Secure Tenancies (Victims of Domestic Abuse) Bill [HL] Debate
Full Debate: Read Full DebateLord Lipsey
Main Page: Lord Lipsey (Labour - Life peer)Department Debates - View all Lord Lipsey's debates with the Wales Office
(6 years, 10 months ago)
Lords ChamberMy Lords, immediately before this debate, we were discussing the pay of women at the BBC. I should make it clear I in no way condone the relative underpayment, but I wonder whether I am the only person in this House who really attaches rather more importance to the group of women we are discussing now, who suffer physically as well as materially and as a result of extraordinarily abusive partners or husbands who betray the person whom they should most care for. I therefore join with all other noble Lords who have spoken in welcoming the Bill.
I do not want to outdo the noble Baroness, Lady Lister, in generosity, but the Government have a commitment in this area, which I think stems from the Prime Minister herself. As evidence, it is really rather extraordinary that this measure should force itself into a Queen’s Speech, and now into a parliamentary programme, so burdened with other weighty matters such as Brexit, Brexit and Brexit. This is a wonderful triumph and is not the only such case: the Government are promising the domestic violence and abuse Bill, which will make a difference to women in this situation over a wider field. I pay great tribute to the Government’s motivation. What I will say though is that it is not uncommon to find that the good effects the Government are having are weighed against—or even outweighed by—things they are doing which have an adverse effect on the group they are trying to help.
My first example is that of legal aid to women. We know that the numbers getting legal aid when they appear in court fell by about a third after the Government’s restrictions. The Government have eased up a bit, but I bet the figures never get to what they were before. Think of the plight of an abused woman facing her abuser in court without professional legal advice at hand. That is no small thing.
There is a more serious problem lurking in the wings. It relates to the ending of the system whereby aid for refuges for women is given via the HB system, to be replaced by grants to local authorities that are—I share the view that has been expressed about this phrase—ring-fenced. I do not think you need surveys, although they exist, to show what effect this is going to have on refuges. Picture a local authority with terribly difficult choices to make because its expenditure is being slashed on every side, faced with claims from a refuge. On average, three-quarters of the women in that refuge will not come from that area at all; if you are subject to domestic abuse, of course you want to fly as far away as possible from the local area in which you lived to get away from your abuser. Councils therefore do not have an incentive to give that refuge the priority that they would give to services that really were for local people. There is some evidence now that this is going to cause the mass closure of refuges. The figures that I have seen suggest that 39% might close as a result, with a 12% reduction in beds.

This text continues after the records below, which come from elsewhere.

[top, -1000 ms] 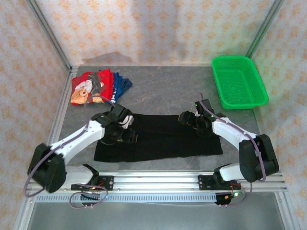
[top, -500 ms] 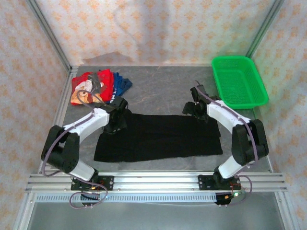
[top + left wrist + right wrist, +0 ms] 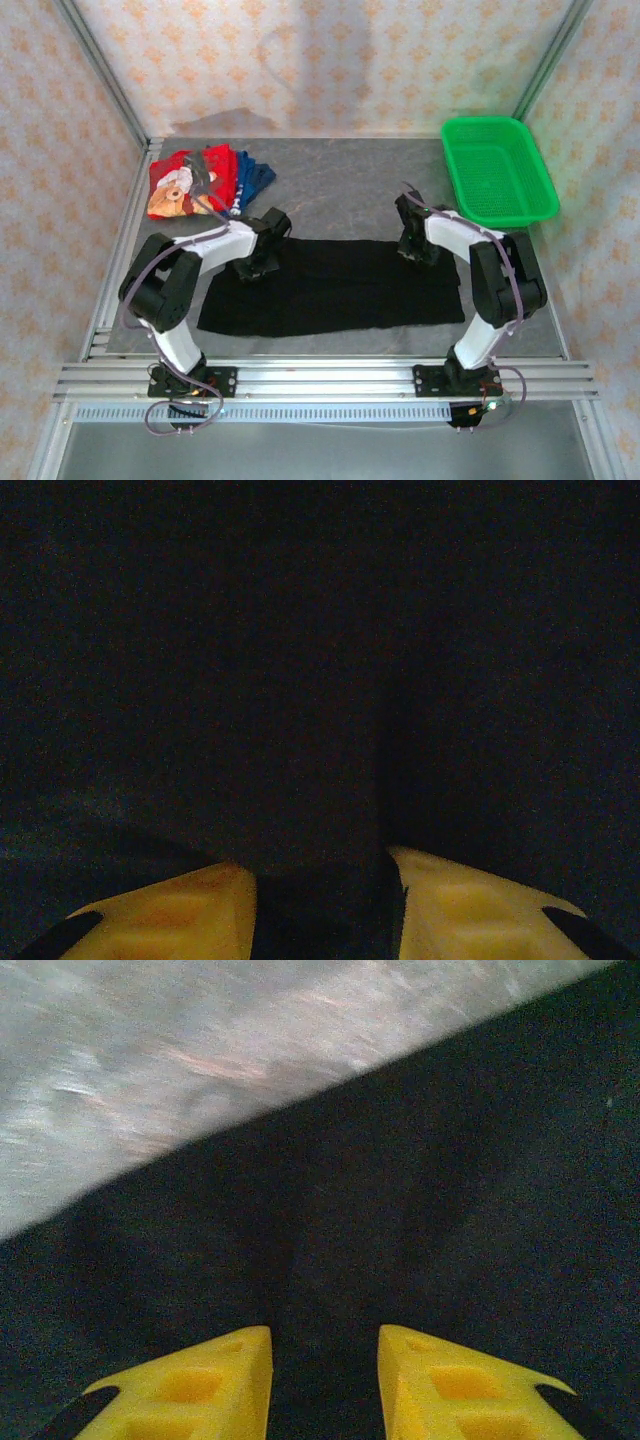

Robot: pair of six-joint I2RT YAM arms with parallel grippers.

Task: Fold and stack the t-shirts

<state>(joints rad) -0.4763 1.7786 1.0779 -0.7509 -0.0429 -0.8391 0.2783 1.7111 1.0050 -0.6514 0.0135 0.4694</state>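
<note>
At the far edge of the black t-shirt [image 3: 340, 290], left gripper [image 3: 322, 890] and right gripper [image 3: 325, 1360] press down, elbows bent; grasp unclear.

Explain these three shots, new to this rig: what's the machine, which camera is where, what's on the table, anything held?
Two robot arms are bolted at a table's near edge. The wide picture comes from a fixed camera above and behind them; the other two from a camera on each wrist, hence the yellow fingers at the bottom. A black t-shirt lies flat; a red t-shirt and a blue t-shirt sit far left, a green basket far right. The left gripper and right gripper are down on its far edge, one near each end. Whether either has pinched cloth, I cannot tell.
</note>
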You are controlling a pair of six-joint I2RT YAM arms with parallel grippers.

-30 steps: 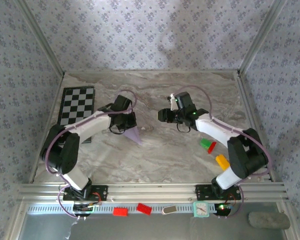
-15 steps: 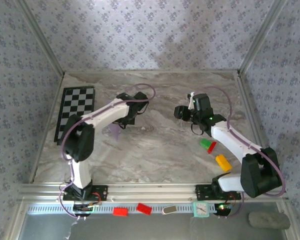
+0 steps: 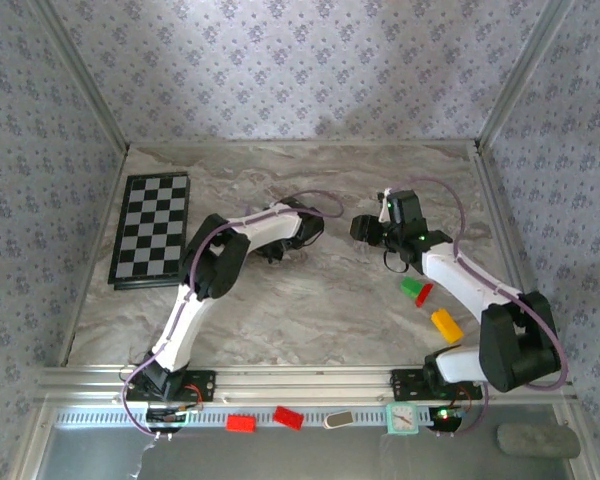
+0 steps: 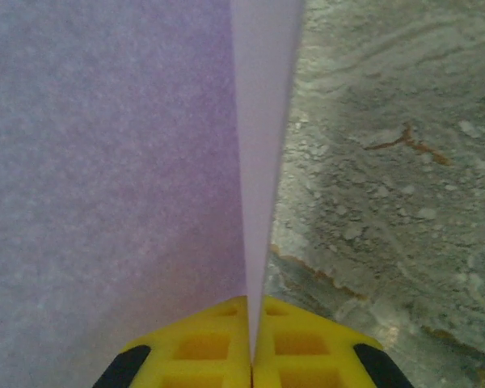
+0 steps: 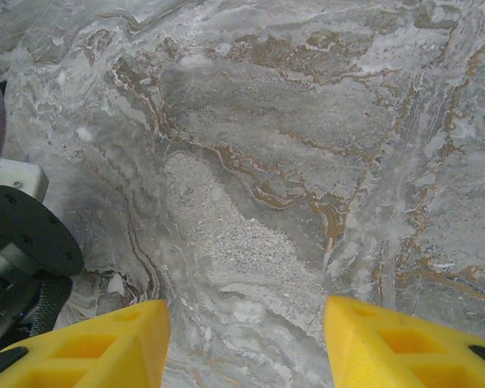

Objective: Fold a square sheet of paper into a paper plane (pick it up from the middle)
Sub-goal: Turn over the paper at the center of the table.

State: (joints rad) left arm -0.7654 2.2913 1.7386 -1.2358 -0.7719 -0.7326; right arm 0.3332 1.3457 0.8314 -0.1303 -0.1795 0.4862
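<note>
Your lilac paper (image 4: pixel 105 162) sits pinched in the left gripper (image 4: pixel 251 356). In the left wrist view the two yellow fingers (image 4: pixel 202 347) are pressed together on it, with only the thin sheet between them. One layer spreads across the left half of that view, and a pale narrow edge runs straight up from the fingertips. You cannot tell from here whether the paper touches the table (image 4: pixel 388 162), whose grey marbled top shows to the right of it.

From the top camera, the left arm reaches out to about the middle of the table, and its gripper (image 3: pixel 305 228) and wrist cover most of the paper. The right gripper (image 3: pixel 365 228) is near it on the right, facing it, the two apart.

In the right wrist view, your right gripper (image 5: pixel 246 331) holds nothing: its yellow fingers (image 5: pixel 105 339) stand partly spread, with bare marble between them. A black round part of the left arm (image 5: pixel 16 242) is at the lower left, and a sliver of lilac shows at the left edge.

Farther out, the checkerboard (image 3: pixel 152 228) lies flat on the left side of the table, well apart from the paper. A green and red block (image 3: pixel 415 291) and a yellow block (image 3: pixel 444 323) lie by the right arm.
</note>
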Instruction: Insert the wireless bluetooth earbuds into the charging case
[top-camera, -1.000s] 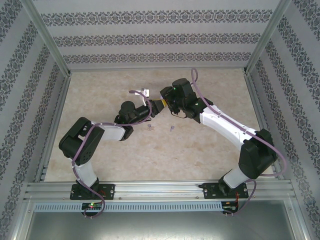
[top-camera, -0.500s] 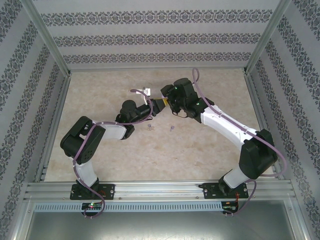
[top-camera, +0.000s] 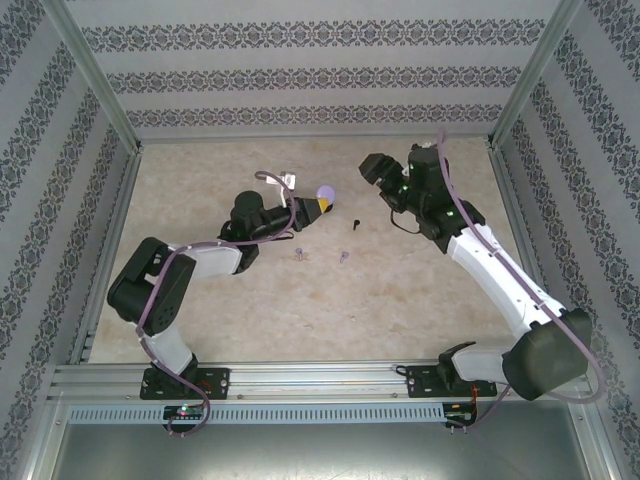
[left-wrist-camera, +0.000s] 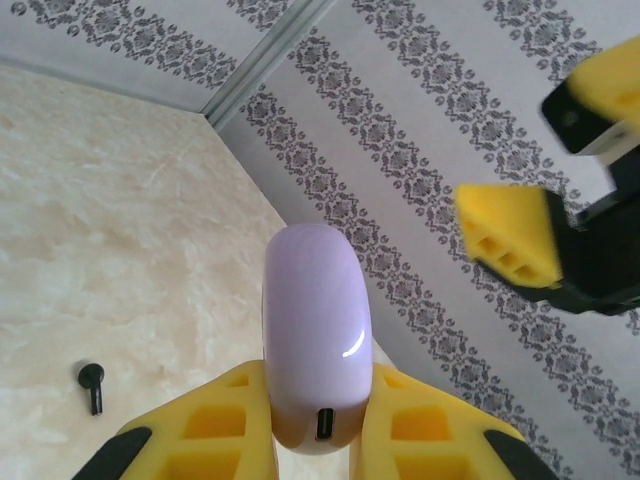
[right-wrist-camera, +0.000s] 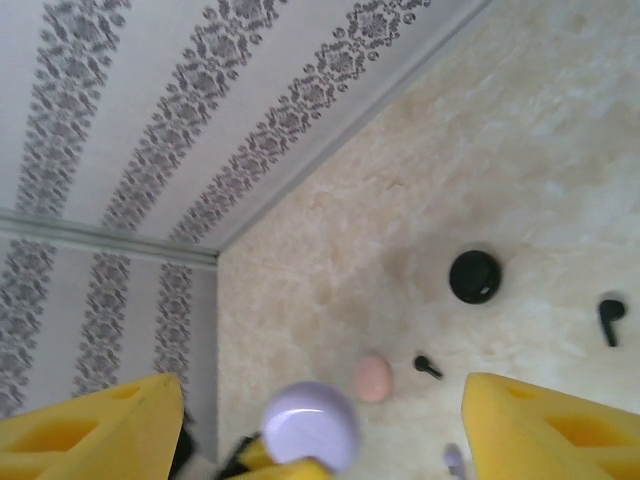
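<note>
Beige marbled table (top-camera: 420, 300), patterned walls. Left gripper (left-wrist-camera: 318, 420) was clamped on the purple case (left-wrist-camera: 312, 300), port end between the fingers (left-wrist-camera: 220, 432), long axis pointing away from them, clear of the table. Right gripper (top-camera: 374, 168) stood with jaws spread and empty, right of the case. A purple bud (top-camera: 299, 256) and a second purple bud (top-camera: 344, 258) lay on the near side of the case. The black bud (top-camera: 355, 222) lay just right of it. Judgement: only the right arm was free to pick.

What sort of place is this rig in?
Likely a lab robot cell: silver aluminium-extrusion frame, grey patterned wallpaper panels boxing in a beige marble-look tabletop.
</note>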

From a scandal we proceed to a confusion. I do not know what the Government’s policy is in the area that I am talking about, and the reason why is that I do not really think they know themselves. One consultation, launched in October 2017, to which people have to submit their representations by 23 January, seems absolutely committed to this switch from the money coming from HB to the money coming from grants to the local authority. At the same time, though—this almost beggars belief—the Government are launching a separate review of support for supported housing that is not designed to report until November 2018. So they have a policy that they are reviewing even before it comes into force in 2020. Even odder, in a kind reply the other day to a Question from me, the Minister said,
“We are continuing to explore all options for future delivery of refuge services, including a national model for refuges”.
Here we have this new localism being instituted, based on grants, while at the same time a national model is being looked at. This really is chaos.
I know that government is not usually chaotic by accident; there is usually a reason. I will lay before the House—I expect the Minister to deny it, but that is his prerogative—what I think is probably going on here. On the one hand, his department, the MHCLG, can see perfectly well that this policy is a nonsense; that while there are many things that should be given to local authorities, this is not one of them; and that it is going to lead to closures and a hell of a row. Indeed, if the Prime Minister gets involved, it will be a hell of a row that rebounds on the MHCLG. Over at the DWP, on the other hand, there is another problem: the Ozymandian project to build universal credit. HB does not fit easily into universal credit, and HB for refuges does not fit into universal credit at all. So the DWP has taken its sabre, cut straight through this and got rid of a system that is working perfectly well in order to ensure that the prospects for universal credit are not further discredited, as they have been so regularly over the last few months. Support for refuges, support for the women in tragic circumstances who have recourse to them and even support for rebuilding their lives rank pretty low in the priorities in the battle between these giant bureaucracies.
I do not know how all this will be resolved. I am extremely optimistic that the degree of opposition to this change of policy, witnessed in the 140,000 signatures to a petition got up against it, will pressure the DWP to think again. Otherwise, the bad day when that system is introduced will more than outweigh the great good to be done by this excellent Bill.